Catalysis presents a significant role in industrial processes. Catalytic materials/nanomaterials show applications in chemical manufacturing, energy, biological and environmental fields.1,2 The outstanding properties of nanocatalysts are associated with high catalytic activity and easy separation. Nanoparticles (NPs) from noble metals are extensively studied for organic transformations and applied in pharmaceutical process, for example.3

Nanoparticles can be synthesized by a variety of conventional methods using gas-, liquid-, or solid-phase processes. These methods include some undesirable variables such as gas-phase reactions of flame pyrolysis, high-temperature evaporation, plasma, microwave irradiation, etc.4 In addition, colloidal or liquid-phase methods are also employed, chemical reactions in solvents lead to the formation of colloidal solutions. Other methods involve solvent-based colloidal or liquid-phase synthesis, molecular self-assembly and mechanical processes of size reduction such as grinning, milling, and alloying.3,4

Therefore, the development of a simple and efficient approach for the synthesis of immobilized nanoparticles is desirable. In this sense, over the last few years, our research group has developed a non-conventional route for the growth of copper and silver nanoparticles on borophosphate, oxide and oxyfluoride glasses. We have also evaluated their performance in catalysis, Surface-enhanced Raman Spectroscopy (SERS), and antibacterial applications.5–9

Phosphate-based glasses can be obtained at relatively low temperature by melt-quenching technique using affordable chemical reagents (e.g., KH2PO4, P2O5, NaPO3 or NaH2PO4). In addition, this type of glass becomes even more interesting because it can be easily doped with transition metal ions, alkali, and rare earth oxides to provide the desired physical and/or chemical characteristics.10 Moreover, phosphate glasses can act as a host material for nanoparticle synthesis enabling the growth of nanoparticles onto glass surface when annealed under a reductive atmosphere (e.g., hydrogen gas).
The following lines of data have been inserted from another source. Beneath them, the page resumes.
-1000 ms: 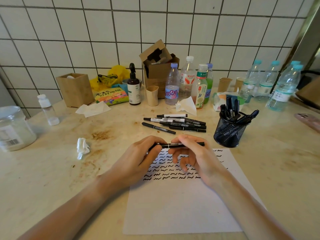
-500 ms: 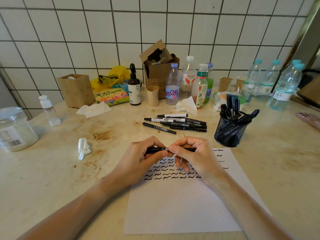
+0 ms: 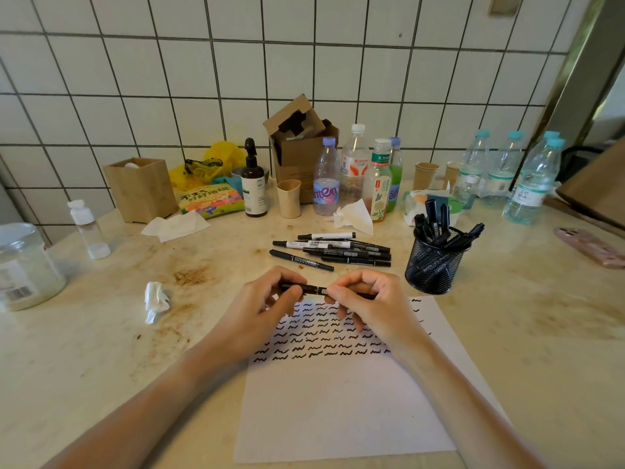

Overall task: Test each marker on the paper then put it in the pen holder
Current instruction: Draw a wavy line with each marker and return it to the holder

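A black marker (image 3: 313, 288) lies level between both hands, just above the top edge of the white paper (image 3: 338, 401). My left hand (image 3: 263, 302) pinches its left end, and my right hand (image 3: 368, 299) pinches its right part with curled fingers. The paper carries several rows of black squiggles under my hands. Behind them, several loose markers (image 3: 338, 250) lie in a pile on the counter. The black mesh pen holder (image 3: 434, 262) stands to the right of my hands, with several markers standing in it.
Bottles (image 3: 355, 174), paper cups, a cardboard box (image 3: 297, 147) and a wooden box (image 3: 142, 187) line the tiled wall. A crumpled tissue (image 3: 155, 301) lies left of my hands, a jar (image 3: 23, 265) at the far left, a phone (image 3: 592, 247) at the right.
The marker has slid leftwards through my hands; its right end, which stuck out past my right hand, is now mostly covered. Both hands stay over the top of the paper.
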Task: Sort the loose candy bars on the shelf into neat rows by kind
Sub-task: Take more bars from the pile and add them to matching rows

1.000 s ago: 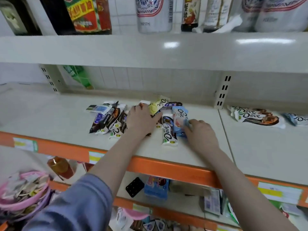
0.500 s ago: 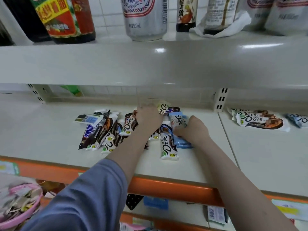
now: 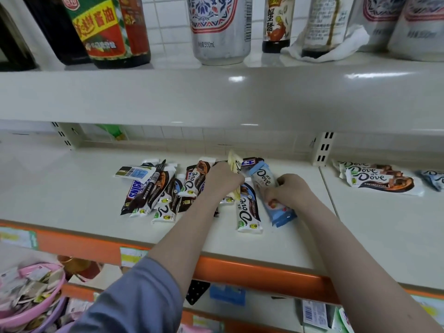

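Note:
A loose pile of candy bars lies mid-shelf point(image 3: 72, 200): a Snickers bar point(image 3: 135, 191), several white Dove bars point(image 3: 192, 182) and one white Dove bar point(image 3: 248, 210) pointing at the front edge. My left hand point(image 3: 223, 180) grips a yellow Dove bar point(image 3: 235, 164) standing up out of the pile. My right hand point(image 3: 289, 191) pinches a light blue Dove bar point(image 3: 263, 179) whose lower end lies on the shelf. Three stacked white Dove bars point(image 3: 382, 180) lie on the right shelf section, with a blue bar point(image 3: 433, 179) at the frame edge.
The upper shelf point(image 3: 216, 97) hangs low over the pile, carrying sauce bottles point(image 3: 108, 32) and a can point(image 3: 219, 30). An orange front rail point(image 3: 264, 276) edges the shelf. A pink basket point(image 3: 31, 296) of packets sits lower left. A slotted upright point(image 3: 324, 147) divides the sections.
My right hand slid up onto the light blue Dove bar and closed on it. My left hand stayed on the yellow bar. The camera moved closer and tilted up.

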### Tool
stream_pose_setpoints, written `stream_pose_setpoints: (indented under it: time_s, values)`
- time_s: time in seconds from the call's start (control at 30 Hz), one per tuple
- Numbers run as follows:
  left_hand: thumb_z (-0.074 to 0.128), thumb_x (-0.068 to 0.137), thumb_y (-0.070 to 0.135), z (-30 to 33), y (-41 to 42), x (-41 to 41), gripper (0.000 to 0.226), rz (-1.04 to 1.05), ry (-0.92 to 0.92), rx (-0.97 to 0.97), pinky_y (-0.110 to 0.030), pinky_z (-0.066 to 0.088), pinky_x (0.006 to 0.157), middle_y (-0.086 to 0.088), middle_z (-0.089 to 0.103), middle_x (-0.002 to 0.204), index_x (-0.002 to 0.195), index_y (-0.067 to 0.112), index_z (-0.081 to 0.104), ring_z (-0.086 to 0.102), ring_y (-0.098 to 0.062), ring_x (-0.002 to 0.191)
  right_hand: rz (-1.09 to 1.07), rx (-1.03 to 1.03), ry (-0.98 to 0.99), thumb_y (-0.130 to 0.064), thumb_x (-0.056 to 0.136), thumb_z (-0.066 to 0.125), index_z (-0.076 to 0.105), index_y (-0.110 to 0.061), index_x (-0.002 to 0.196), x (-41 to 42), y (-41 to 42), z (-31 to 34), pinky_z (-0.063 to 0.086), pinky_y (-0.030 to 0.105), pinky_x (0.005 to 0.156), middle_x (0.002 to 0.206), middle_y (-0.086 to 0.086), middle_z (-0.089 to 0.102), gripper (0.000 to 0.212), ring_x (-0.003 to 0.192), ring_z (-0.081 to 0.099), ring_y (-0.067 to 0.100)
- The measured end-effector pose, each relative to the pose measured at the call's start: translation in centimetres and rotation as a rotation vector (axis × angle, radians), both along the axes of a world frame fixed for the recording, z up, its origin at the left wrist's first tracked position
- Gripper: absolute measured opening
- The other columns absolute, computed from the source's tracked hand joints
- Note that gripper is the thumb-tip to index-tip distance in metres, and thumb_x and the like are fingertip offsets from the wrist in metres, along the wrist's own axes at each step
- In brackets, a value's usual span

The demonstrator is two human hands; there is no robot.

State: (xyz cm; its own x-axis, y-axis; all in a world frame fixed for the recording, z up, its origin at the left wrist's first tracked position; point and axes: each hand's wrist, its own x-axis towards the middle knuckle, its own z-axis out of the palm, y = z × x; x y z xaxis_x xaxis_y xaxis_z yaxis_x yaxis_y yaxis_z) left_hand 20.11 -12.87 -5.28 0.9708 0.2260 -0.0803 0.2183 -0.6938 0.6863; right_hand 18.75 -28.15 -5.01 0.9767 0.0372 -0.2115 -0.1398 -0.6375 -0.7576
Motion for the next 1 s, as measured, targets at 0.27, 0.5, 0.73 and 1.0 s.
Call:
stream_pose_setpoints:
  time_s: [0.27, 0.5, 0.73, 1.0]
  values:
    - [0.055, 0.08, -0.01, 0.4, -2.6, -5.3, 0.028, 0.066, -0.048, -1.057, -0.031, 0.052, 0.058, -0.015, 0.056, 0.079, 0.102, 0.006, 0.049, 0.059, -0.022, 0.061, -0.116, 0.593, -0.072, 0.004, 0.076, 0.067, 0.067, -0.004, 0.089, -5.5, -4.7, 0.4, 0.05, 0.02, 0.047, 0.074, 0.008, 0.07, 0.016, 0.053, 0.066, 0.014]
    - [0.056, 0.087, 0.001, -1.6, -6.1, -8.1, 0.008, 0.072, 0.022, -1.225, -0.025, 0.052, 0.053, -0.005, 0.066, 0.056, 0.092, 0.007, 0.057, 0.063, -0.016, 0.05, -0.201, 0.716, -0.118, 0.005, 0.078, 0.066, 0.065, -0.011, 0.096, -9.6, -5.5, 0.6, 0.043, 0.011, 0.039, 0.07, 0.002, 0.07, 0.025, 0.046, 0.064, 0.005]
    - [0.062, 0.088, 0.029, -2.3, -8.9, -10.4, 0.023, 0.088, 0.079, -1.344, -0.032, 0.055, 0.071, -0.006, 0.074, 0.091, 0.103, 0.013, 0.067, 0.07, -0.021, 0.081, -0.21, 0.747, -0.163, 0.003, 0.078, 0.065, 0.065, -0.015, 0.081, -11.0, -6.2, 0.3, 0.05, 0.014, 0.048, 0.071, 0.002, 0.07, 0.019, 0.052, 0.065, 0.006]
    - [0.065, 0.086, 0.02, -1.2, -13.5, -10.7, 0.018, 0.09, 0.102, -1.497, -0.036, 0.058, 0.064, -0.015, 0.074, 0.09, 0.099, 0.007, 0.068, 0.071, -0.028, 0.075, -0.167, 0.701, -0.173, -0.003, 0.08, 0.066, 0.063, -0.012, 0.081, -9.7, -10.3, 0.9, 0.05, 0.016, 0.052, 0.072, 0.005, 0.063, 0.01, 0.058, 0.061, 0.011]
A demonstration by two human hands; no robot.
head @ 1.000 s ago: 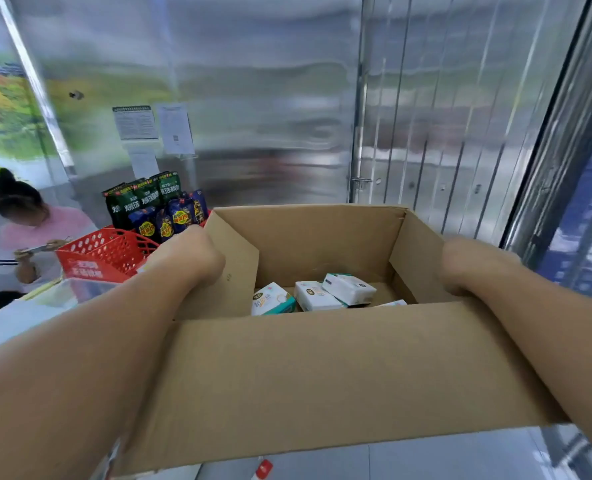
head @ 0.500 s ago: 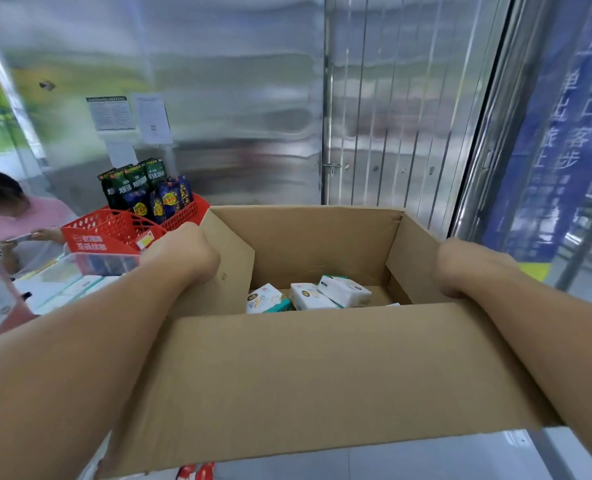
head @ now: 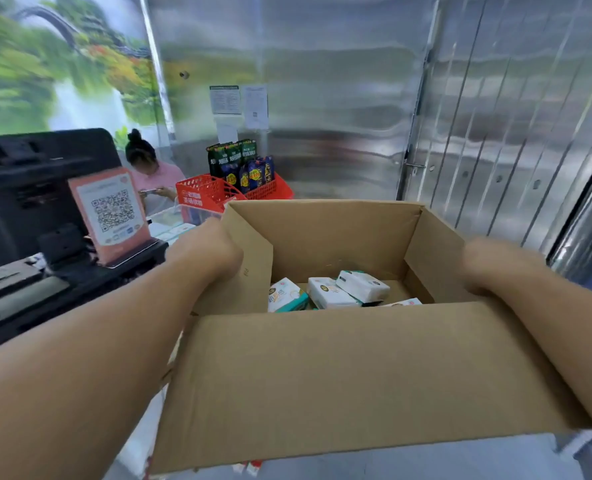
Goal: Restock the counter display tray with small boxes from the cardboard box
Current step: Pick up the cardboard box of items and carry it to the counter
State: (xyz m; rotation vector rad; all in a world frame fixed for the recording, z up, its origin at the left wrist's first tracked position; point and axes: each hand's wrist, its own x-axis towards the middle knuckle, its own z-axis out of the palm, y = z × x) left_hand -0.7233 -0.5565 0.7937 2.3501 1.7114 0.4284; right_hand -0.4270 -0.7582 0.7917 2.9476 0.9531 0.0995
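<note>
An open cardboard box (head: pixel 343 375) fills the middle of the view, held up in front of me with its flaps raised. My left hand (head: pixel 208 251) grips the box's left side flap and my right hand (head: pixel 488 265) grips its right side. Several small white boxes (head: pixel 332 292) with teal edges lie loose at the bottom of it. A clear display tray (head: pixel 173 220) holding white packs sits on the counter just past my left hand, mostly hidden by it.
Red baskets (head: pixel 211 194) with dark snack bags (head: pixel 239 164) stand behind the tray. A QR code sign (head: pixel 111 209) and a black register (head: pixel 28 188) are on the left. A seated person in pink (head: pixel 152 174) looks at a phone. Metal walls rise behind and right.
The view has swung left, bringing the register and QR sign into sight. Both hands keep the same hold on the box, and the small boxes inside have not shifted.
</note>
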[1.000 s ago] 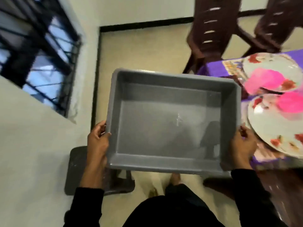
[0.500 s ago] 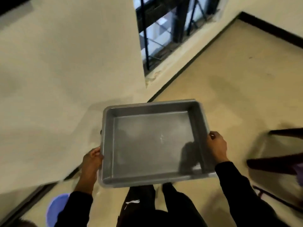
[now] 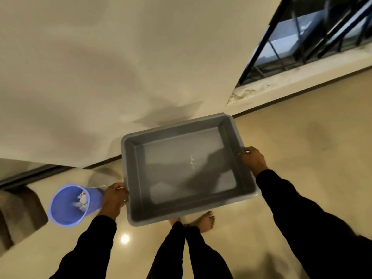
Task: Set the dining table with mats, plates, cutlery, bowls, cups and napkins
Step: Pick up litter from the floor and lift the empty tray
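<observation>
You are facing a pale wall (image 3: 100, 67) with a barred window (image 3: 314, 41) at the upper right, standing on a glossy floor (image 3: 302, 141) well away from any dining table; none is in view. Between your hands you carry a grey tub (image 3: 185, 168), level and with nothing in it. Your left hand (image 3: 113, 199) has its fingers curled over the tub's left rim, and your right hand (image 3: 252, 159) wraps the right rim the same way. A blue bin (image 3: 70, 204) with crumpled paper inside stands just beside your left hand, on the floor. With no mats, plates, cutlery, bowls, cups or napkins visible, you cannot judge the table's state here; the bare tub suggests its load is already delivered.
</observation>
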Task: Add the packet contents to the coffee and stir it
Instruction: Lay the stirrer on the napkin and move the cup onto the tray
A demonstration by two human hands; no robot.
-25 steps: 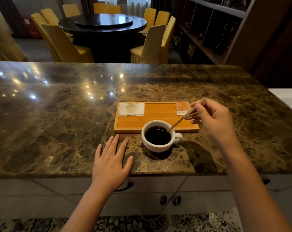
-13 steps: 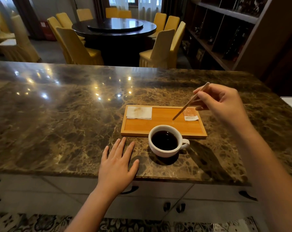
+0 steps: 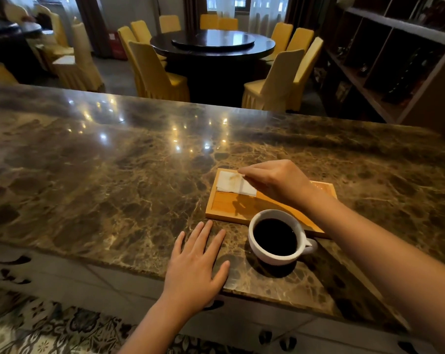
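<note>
A white cup [image 3: 261, 254] of black coffee [image 3: 275, 236] stands on the marble counter just in front of a wooden tray [image 3: 224, 208]. My right hand [image 3: 277, 182] reaches across the tray, shut on a thin wooden stir stick [image 3: 247, 181]. The stick's end rests on a stained white napkin [image 3: 227, 182] at the tray's left end. An orange packet [image 3: 319, 186] lies at the tray's far right corner, mostly hidden by my wrist. My left hand [image 3: 195, 264] lies flat on the counter left of the cup, fingers spread and holding nothing.
The marble counter [image 3: 101, 175] stretches wide to the left and right, with its front edge under my left palm. Beyond it stand a round dark dining table [image 3: 212, 46] with yellow chairs and a dark shelf unit [image 3: 395, 60] on the right.
My right hand lifted the stick out of the coffee and carried it left over the tray to the napkin. The left hand stayed flat. The camera view shifted left.
</note>
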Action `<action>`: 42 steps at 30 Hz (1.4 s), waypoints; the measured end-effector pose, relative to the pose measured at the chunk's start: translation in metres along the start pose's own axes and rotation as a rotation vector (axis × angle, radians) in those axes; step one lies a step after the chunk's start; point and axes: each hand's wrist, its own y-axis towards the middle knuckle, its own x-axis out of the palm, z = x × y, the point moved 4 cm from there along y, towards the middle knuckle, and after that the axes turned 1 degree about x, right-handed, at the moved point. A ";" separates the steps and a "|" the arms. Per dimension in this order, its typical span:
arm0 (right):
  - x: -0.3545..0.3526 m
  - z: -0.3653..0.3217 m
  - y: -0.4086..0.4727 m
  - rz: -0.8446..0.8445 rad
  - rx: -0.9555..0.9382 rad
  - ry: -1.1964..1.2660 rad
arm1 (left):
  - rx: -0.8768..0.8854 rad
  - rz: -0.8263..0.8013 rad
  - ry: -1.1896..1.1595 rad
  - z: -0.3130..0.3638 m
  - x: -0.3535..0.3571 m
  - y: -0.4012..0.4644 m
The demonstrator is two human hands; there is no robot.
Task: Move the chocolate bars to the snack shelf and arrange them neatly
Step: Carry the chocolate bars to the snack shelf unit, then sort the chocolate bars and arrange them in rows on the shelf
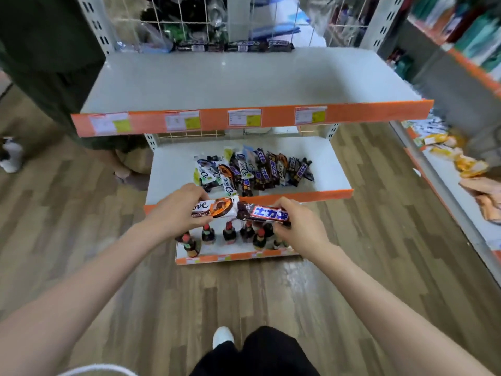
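Two bars up off the pile (pixel 252 169): left hand (pixel 173 210) grips white bar (pixel 214 208), right hand (pixel 301 226) pinches dark bar (pixel 267 213) over middle shelf (pixel 333 192) — light, slick wrappers, prob. hold mid-length.

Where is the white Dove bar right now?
The Dove bar is in the left hand, low in the middle of the head view, beside the dark bar in the right hand.

A white shelving unit with orange edges is standing on a wood-plank floor (pixel 352 280). The top shelf (pixel 217 82) is carrying dark chocolate bars (pixel 235 46) at 12 o'clock. The middle shelf (pixel 173 169) is holding a loose pile of bars (pixel 254 169). The bottom shelf (pixel 217 249) is carrying small bottles (pixel 230 233).
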 end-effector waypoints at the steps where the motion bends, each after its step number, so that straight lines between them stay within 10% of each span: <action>1: -0.001 -0.001 0.003 -0.001 0.004 0.003 | 0.009 -0.002 -0.008 -0.002 0.000 0.005; 24: 0.028 0.068 0.124 -0.168 0.048 -0.123 | -0.112 -0.266 -0.039 -0.037 0.061 0.121; 42: 0.052 0.088 0.172 -0.225 0.053 -0.038 | -0.197 -0.044 -0.039 -0.061 0.073 0.140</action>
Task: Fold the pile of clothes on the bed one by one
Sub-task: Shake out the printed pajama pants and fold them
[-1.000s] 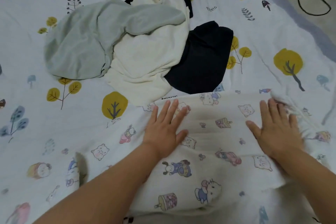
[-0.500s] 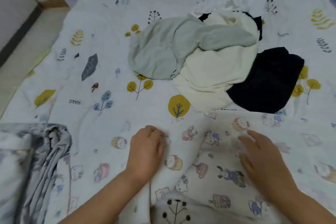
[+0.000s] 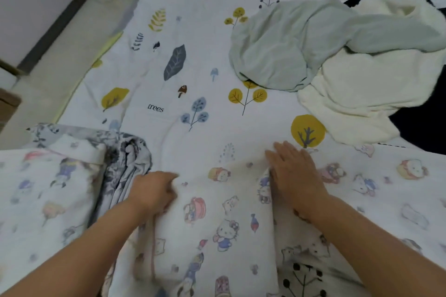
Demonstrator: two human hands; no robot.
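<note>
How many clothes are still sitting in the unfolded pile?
3 visible: the pale green garment at upper right, a cream one beneath it, a black one at the right edge. More may be hidden.

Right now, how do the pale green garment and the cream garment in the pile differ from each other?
The pale green garment lies on the left of the pile, and one long part of it is draped across the cream garment. The cream garment lies partly under it and spreads toward the person, over a dark garment. The green cloth looks smooth; the cream one looks thicker. Both are crumpled, unfolded, and untouched by either hand.
</note>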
In general, silver, gold, and copper are the transition metals more reported which can be precipitated inside glasses by chemical reactions, annealing or radiation exposure.11–13 So et al.14 reported the synthesis of PbS quantum dots in glasses containing silver nanoparticles using laser illumination, while Estournès et al.15,16 reported the precipitation of nickel nanoparticles in soda-lime-silicate glass, when annealing under hydrogen atmosphere at 600 °C. Their results showed that the annealing process produced nickel nanoparticles embedded in silica-based glass. In terms of catalytic applications, the nanoparticles should be accessible for the reactions and, therefore, embedded nanoparticles (i.e. surrounded by support) are undesirable. Nickel-based catalysts are applied for heterogeneous catalysis with practical applications in the industry (e.g., methanation reaction, oxidation of carbon monoxide, hydrogen-transfer reductions).17

In this work, we report the synthesis and application of germanophosphate glass, which acts as a host and a support material for the growth of nickel nanostructures onto its surface (not embedded in glass matrix). The self-supported nickel-based nanoparticles were obtained at relatively low temperature and short annealing time in form of a homogeneous layer on the glass surface. Then, the supported nanoparticles were applied as catalyst in benzyl alcohol oxidation by sodium hypochlorite and in Friedel–Crafts alkylation reaction of indole and benzaldehyde. The structural characterization was performed using a combination of techniques such as differential thermal analysis, UV-vis spectroscopy, X-ray photoemission spectroscopy, scanning electron microscopy and Raman spectroscopy.

Experimental

Glass synthesis and Ni-based nanoparticles growth

Germanophosphate glasses (NaH2PO4–GeO2–Al2O3) were obtained by melting-quenching technique using high purity reagents (Aldrich Co.) with NaH2PO4/GeO2 = 2 and 3 mol% of Al2O3. The nickel-doped glass was prepared with addition of 1.5 mol% Ni2O3 (3 mol% Ni2+ ions). A typical synthesis was performed by homogenizing 2 g of the aforementioned compounds in an Agate mortar. The mixture was transferred to a covered Pt/Au crucible and heated at 950 °C for 1 h, in a preheated resistive oven. Afterwards, the molten sample was quenched at room temperature in a graphite mold. Finally, the glasses were crushed in an agate mortar and sieved on a 325-mesh sieve. Nickel-based nanoparticles were obtained by annealing the nickel-doped glasses at 400 °C for 30 and 60 minutes under hydrogen (H2(g)) flow of 100 mL min−1.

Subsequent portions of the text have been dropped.